25th European Workshop for Rheumatology Research

Open Access

Genotype-dependent NOS-3 expression and rheumatoid arthritis

  • M Cattaruzza1,
  • I Melchers2 and
  • M Hecker1
Arthritis Research & Therapy20057(Suppl 1):P104


Received: 11 January 2005

Published: 17 February 2005

The -786C-variant of the endothelial nitric oxide synthase nos-3 gene has been shown to be associated with coronary artery disease because of a blunted inducibility of gene expression [1]. IL-10, a cytokine involved in TH1/TH2-cell differentiation, is a new stimulus for NOS-3 expression [2].

We here address the question whether IL-10-induced NOS-3 expression is decreased in individuals with the -786C/C genotype and, if so, whether a TH1-mediated disease like rheumatoid arthritis is associated with this genotype.

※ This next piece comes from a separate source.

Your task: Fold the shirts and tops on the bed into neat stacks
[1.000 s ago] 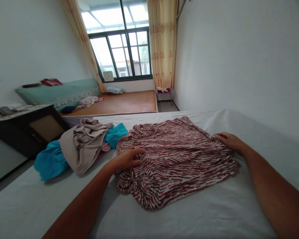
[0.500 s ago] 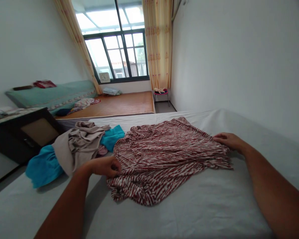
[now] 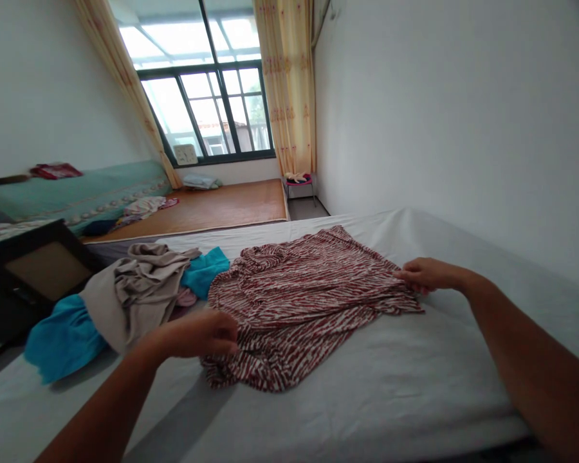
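Note:
A red-and-white striped garment [image 3: 303, 296] lies spread on the white bed sheet [image 3: 367, 399]. My left hand [image 3: 200, 334] is closed in a pinch on the garment's near left edge. My right hand [image 3: 427, 274] pinches its right edge, fingers pressed together on the cloth. The garment is stretched between the two hands, with folds bunched near the left hand.
A heap of clothes lies left of the garment: a beige piece [image 3: 130, 289] over turquoise cloth [image 3: 60, 334]. A dark cabinet [image 3: 24, 270] stands at the bed's left side. Beyond are a wooden platform [image 3: 207, 206], a green mattress [image 3: 72, 193], a window and a white wall on the right.
My left hand slid from the top of the garment to its near left edge and closed on it. My right hand went from lying flat to pinching the right edge. The view turned right.

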`<move>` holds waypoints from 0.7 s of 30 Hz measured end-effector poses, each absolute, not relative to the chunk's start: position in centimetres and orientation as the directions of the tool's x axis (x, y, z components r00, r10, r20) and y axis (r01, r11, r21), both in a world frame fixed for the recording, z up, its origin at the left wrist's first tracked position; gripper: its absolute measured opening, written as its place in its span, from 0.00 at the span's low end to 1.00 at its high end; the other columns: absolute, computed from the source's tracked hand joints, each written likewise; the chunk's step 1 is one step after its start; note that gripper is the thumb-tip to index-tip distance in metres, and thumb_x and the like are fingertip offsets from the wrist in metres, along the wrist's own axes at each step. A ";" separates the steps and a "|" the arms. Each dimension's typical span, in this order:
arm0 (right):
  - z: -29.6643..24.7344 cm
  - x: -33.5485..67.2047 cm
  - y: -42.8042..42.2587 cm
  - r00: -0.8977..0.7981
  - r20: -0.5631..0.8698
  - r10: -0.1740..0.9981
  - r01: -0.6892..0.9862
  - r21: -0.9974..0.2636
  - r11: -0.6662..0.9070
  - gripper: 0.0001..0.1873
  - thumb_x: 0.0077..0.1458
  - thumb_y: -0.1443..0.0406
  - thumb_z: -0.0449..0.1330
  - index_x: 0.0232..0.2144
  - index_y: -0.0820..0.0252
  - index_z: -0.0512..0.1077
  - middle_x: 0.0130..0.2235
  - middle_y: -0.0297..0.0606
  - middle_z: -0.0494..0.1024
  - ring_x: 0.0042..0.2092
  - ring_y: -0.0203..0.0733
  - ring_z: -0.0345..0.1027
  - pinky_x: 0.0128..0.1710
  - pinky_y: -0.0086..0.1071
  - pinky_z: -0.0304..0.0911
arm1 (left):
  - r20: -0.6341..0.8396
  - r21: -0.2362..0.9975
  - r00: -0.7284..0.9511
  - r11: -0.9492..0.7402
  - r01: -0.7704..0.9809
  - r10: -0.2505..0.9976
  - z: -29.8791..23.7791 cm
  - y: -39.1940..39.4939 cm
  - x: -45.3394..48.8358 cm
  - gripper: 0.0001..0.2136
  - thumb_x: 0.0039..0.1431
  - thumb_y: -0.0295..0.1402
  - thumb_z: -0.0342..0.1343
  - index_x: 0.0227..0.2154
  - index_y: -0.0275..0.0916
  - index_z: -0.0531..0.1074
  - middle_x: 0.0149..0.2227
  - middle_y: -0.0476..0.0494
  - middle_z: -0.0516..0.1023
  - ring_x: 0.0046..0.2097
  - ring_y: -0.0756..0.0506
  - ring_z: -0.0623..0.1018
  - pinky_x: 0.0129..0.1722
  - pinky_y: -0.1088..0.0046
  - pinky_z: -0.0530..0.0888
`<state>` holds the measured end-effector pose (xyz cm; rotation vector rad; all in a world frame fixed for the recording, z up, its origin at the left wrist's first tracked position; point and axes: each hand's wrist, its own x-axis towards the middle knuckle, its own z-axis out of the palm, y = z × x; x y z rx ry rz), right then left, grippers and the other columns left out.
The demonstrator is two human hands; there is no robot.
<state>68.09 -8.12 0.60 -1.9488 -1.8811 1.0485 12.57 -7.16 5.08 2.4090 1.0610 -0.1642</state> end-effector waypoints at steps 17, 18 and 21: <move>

Endothelial cells were isolated from an umbilical cord vein of known genotype and cultured as described [1]. The expression of NOS-3 was analysed by real-time semi-quantitative RT-PCR [1]. Genotyping was performed as described elsewhere [1]. Patients met the revised criteria of the ACR for the classification of rheumatoid arthritis, and donated blood samples after informed consent.

Primary human umbilical vein endothelial cells with the -786C/C genotype did not respond with an increase in NOS-3 expression to IL-10 incubation (5 ng/ml). This defect could be repaired after pre-incubation of the cells with a decoy oligonucleotide (10 μmol/l) directed against the C-variant of the promoter. Among 587 patients with rheumatoid arthritis tested, incidences for the -786C/C genotype were significantly higher than in the general population (17% versus 11.7%; P < 0.01).

NOS-3 is one mediator of anti-inflammatory IL-10 actions. Individuals with the -786C/C nos-3-genotype have an increased risk for the development of rheumatoid arthritis. This might be due to the IL-10 insensitivity of the C-variant of the promoter.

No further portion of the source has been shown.